Les droits du citoyen européen

La citoyenneté européenne

L'une des originalités de la construction européenne est le rôle important qu'elle confère aux citoyens. Normalement, dans les organisations internationales classiques, seuls les Etats sont directement concernés par les  décisions adoptées (comme par exemple aux Nations Unies). Dans l'Union européenne, les citoyens ont une reconnaissance juridique propre, à côté des Etats.


La notion de citoyenneté européenne a été introduite par le traité de Maastricht en 1992. La citoyenneté européenne complète la citoyenneté nationale sans la remplacer. Ainsi, toute personne ayant la nationalité d’un Etat membre est automatiquement reconnue citoyenne de l’Union. C'est une citoyenneté dite "de superposition".

Le 6ème rapport sur la citoyenneté de l'Union

Adopté le 27 octobre 2010 par la Commission européenne, ce rapport s'intéresse aux obstacles que rencontrent les citoyens européens dans l'exercice de leurs droits. Elle énonce ainsi 25 actions destinées à améliorer la vie quotidienne des citoyens de l'UE.

Parmi ces actions :
- exposer de façon compréhensible les droits des utilisateurs de services en
ligne en publiant, d’ici 2012, un code des droits en ligne dans l’UE;
- engager un débat afin d’identifier des options politiques visant à éviter que les citoyens de l’Union perdent leurs droits politiques du fait de l’exercice de leur droit de circuler librement.

Voir le rapport (pdf)


L'attribution de la citoyenneté européenne répond à deux critères. D'une part, les individus n’accèdent à la citoyenneté européenne qu’au travers de l'Etat dont ils sont les ressortissants. La citoyenneté européenne n'est donc pas ouverte aux résidents d’origine extra-communautaire, même durablement installés.

Les droits liés à la citoyenneté européenne s'insèrent dans le cadre de la politique européenne de liberté, sécurité et justice. Cet ensemble de mesures vise à instaurer un espace au sein duquel est garantie la libre circulation des personnes, avec toutes les mesures appropriées pour leur assurer sécurité et justice.
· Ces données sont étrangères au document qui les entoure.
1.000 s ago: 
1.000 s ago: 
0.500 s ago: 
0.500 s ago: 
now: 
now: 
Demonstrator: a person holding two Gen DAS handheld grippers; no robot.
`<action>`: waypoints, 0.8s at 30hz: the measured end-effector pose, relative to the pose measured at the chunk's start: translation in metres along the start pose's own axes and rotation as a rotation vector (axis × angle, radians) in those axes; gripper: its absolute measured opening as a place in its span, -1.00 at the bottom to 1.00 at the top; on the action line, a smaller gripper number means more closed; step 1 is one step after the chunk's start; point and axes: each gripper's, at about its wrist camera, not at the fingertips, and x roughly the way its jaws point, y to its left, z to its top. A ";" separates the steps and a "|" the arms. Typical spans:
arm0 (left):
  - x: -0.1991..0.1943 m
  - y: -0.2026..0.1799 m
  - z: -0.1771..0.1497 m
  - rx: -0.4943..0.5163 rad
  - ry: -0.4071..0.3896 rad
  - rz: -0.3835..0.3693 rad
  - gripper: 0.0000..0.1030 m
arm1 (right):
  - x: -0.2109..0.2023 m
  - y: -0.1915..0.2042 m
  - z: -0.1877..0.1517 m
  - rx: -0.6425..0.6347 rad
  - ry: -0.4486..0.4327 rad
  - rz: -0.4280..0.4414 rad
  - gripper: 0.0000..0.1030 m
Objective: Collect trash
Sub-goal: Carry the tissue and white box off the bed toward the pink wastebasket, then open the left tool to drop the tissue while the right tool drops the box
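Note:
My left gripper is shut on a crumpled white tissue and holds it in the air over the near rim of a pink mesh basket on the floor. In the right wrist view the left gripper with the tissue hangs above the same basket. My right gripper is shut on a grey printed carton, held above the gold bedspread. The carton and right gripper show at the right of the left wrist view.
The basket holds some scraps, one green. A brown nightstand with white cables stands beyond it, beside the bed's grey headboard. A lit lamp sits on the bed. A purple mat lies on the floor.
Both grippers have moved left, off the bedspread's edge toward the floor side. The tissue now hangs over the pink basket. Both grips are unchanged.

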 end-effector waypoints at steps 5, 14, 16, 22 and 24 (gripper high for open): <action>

Les questions qui touchent à la citoyenneté européenne sont réparties entre plusieurs portefeuilles au sein de la Commission européenne. Viviane Reding (Luxembourg), chargé de la Justice, droits fondamentaux et citoyenneté et Androulla Vassiliou (Chypre), en charge de l'Education, de la culture, du multilinguisme et de la jeunesse, sont les deux commissaires qui se partagent les activités et programmes dans ce domaine.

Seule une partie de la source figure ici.